Raiders at Chiefs, 1 p.m.
Something has to give: the Raiders are last in the league against the run, and the Chiefs own the worst rushing offense.
Kansas City's Dwayne Bowe leads all rookie wideouts in DVOA, but no team defends No. 1 receivers better than Oakland. If Bowe can't get open, Eddie Kennison could benefit; the Raiders are 31st against No. 2 receivers.
• More Raiders-Chiefs: Intel Report | EA Simulation
Seahawks at Rams, 1 p.m.
Seattle's offense ranks third in the NFL in situation-neutral pace, behind New Orleans and Indianapolis.
Seattle has the best defense in the NFL between the 40-yard lines.
No. 1 receiver Torry Holt has a catch rate of 66 percent, No. 2 receiver Isaac Bruce has a catch rate of 57 percent, and No. 3 receiver Drew Bennett has a catch rate of just 48 percent. (The NFL average for wide receivers is 58 percent.)

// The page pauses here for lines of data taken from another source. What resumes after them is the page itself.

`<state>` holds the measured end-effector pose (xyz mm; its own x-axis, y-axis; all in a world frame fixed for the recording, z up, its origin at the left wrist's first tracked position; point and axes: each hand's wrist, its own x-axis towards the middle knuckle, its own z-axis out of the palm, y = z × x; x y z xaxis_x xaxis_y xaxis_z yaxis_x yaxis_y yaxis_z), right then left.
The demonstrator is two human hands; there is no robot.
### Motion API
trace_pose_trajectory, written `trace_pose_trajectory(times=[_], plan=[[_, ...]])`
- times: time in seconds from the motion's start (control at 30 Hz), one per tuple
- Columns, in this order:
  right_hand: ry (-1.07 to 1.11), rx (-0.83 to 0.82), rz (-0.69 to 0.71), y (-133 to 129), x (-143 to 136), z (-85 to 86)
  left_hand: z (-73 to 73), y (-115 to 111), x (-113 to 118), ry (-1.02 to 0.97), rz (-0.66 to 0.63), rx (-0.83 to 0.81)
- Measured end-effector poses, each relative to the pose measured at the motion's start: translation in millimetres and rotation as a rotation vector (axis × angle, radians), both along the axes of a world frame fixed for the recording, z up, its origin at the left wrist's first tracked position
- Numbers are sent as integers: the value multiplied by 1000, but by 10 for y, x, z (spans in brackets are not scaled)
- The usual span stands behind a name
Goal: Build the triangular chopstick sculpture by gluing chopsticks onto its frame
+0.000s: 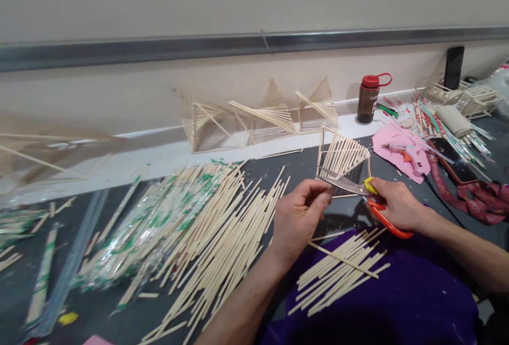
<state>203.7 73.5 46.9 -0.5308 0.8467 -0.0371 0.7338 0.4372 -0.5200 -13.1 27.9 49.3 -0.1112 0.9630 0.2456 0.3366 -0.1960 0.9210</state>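
Clock read from the scissors (358, 188), 12 toward the wall. Right hand (400, 204), at 3 to 4 o'clock, is wrapped around the scissors' orange-and-yellow handles; blades point to 9, slightly parted. Left hand (300, 215), between 8 and 9, sits right by the blade tips, thumb and forefinger drawn together; cannot tell whether anything is pinched there. Just past the blades, at 11, a slatted stick frame (345, 154) stands on the dark tabletop (258, 167), partly hidden by the scissors. Short stick pile (338, 271) at 6 to 7, on purple cloth (429, 286), one stick lying crosswise on top. Larger loose stick heap (234, 239) at 8; plastic-wrapped sticks (159, 218) beyond it. Three twisted stick models (314, 109) along the wall, 10 to 11. Brown bottle (366, 101), red lid, at 12. Pale pink glue gun (415, 157) at 2, on a pink sheet (384, 141). Red lanyard (447, 183) at 3, farther out.
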Motion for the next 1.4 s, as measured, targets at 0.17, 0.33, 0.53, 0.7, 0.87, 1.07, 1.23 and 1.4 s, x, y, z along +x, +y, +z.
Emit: trace_pose_trajectory(times=[0.17,0.33,0.53,0.7,0.87,1.07,1.23,1.4], plan=[[-34,-1,-7,-10,-24,55,-1,-9,-29,-14,-25,19],[-66,20,12,-8,-21,154,24,-36,2,-4,-36,37],[-34,0,38,-8,-14,191,63,-63,37,26,-60,54],[26,-30,38,-24,14,155,71,-81,62,16,-47,56],[37,-15,8,-46,31,128,94,-88,97,-9,-62,39],[38,12,-21,-67,19,113,123,-68,103,-36,-77,-20],[22,47,-39,-66,4,110,128,-59,75,-48,-45,-39],[-19,68,-28,-59,-13,149,116,-68,53,-64,-46,-37]])
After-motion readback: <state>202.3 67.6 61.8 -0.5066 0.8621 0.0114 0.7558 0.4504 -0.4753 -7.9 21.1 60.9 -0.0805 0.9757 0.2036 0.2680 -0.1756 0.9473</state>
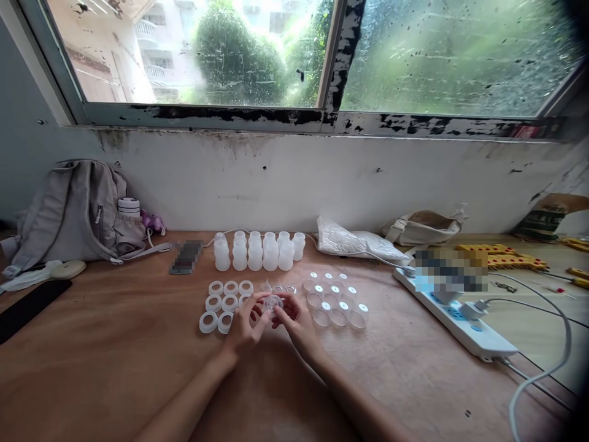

• More Seahawks-Rams: Intel Report | EA Simulation
Titans at Bengals, 1 p.m.
The Titans are near the top of the league in almost every defensive measure this year, but they are just average against No. 2 wideouts. The Bengals, of course, have one of the top No. 2 receivers in the NFL, T.J. Houshmandzadeh.
Rudi Johnson has the lowest DVOA of any running back with at least 70 carries. Kenny Watson, behind the same offensive line, ranks sixth out of 47 backs.
Redskins at Buccaneers, 1 p.m.
Washington had the second-best defensive DVOA in the NFL through Week 7. Since Week 8, only Cincinnati and New Orleans have been worse on defense. (Yes, these numbers are adjusted for having to face the Patriots juggernaut and the T.O. Show.)
Washington quarterback Jason Campbell might have trouble getting the ball to his favorite target, tight end Chris Cooley. Tampa Bay defends tight ends better than any team in the NFL.
Vikings at Giants, 1 p.m.
Do you like old-fashioned teams that pound the rock and stop the run? This is the game for you. Minnesota has the league's best run defense, and on offense, the Vikings' running game (fourth) is far better than their passing game (23rd). The Giants rank seventh in run defense, and on offense, their running game (fifth) is far better than their passing game (20th).
The Vikings will want to run as much as possible to keep the Giants' great defensive ends away from Tarvaris Jackson. The Giants lead the league in sacks, and are third in Adjusted Sack Rate. Nine offenses have more sacks than Minnesota, but the Vikings are 29th in Adjusted Sack Rate because only Buffalo has thrown fewer passes.
Texans at Browns, 1 p.m.
If you like wild fourth-quarter shootouts, this is the game for you. Houston and Cleveland are two of the slowest starting offenses in the league, but both are in the top five in fourth-quarter DVOA. Both defenses are among the NFL's worst in late and close situations (second half, score within a touchdown).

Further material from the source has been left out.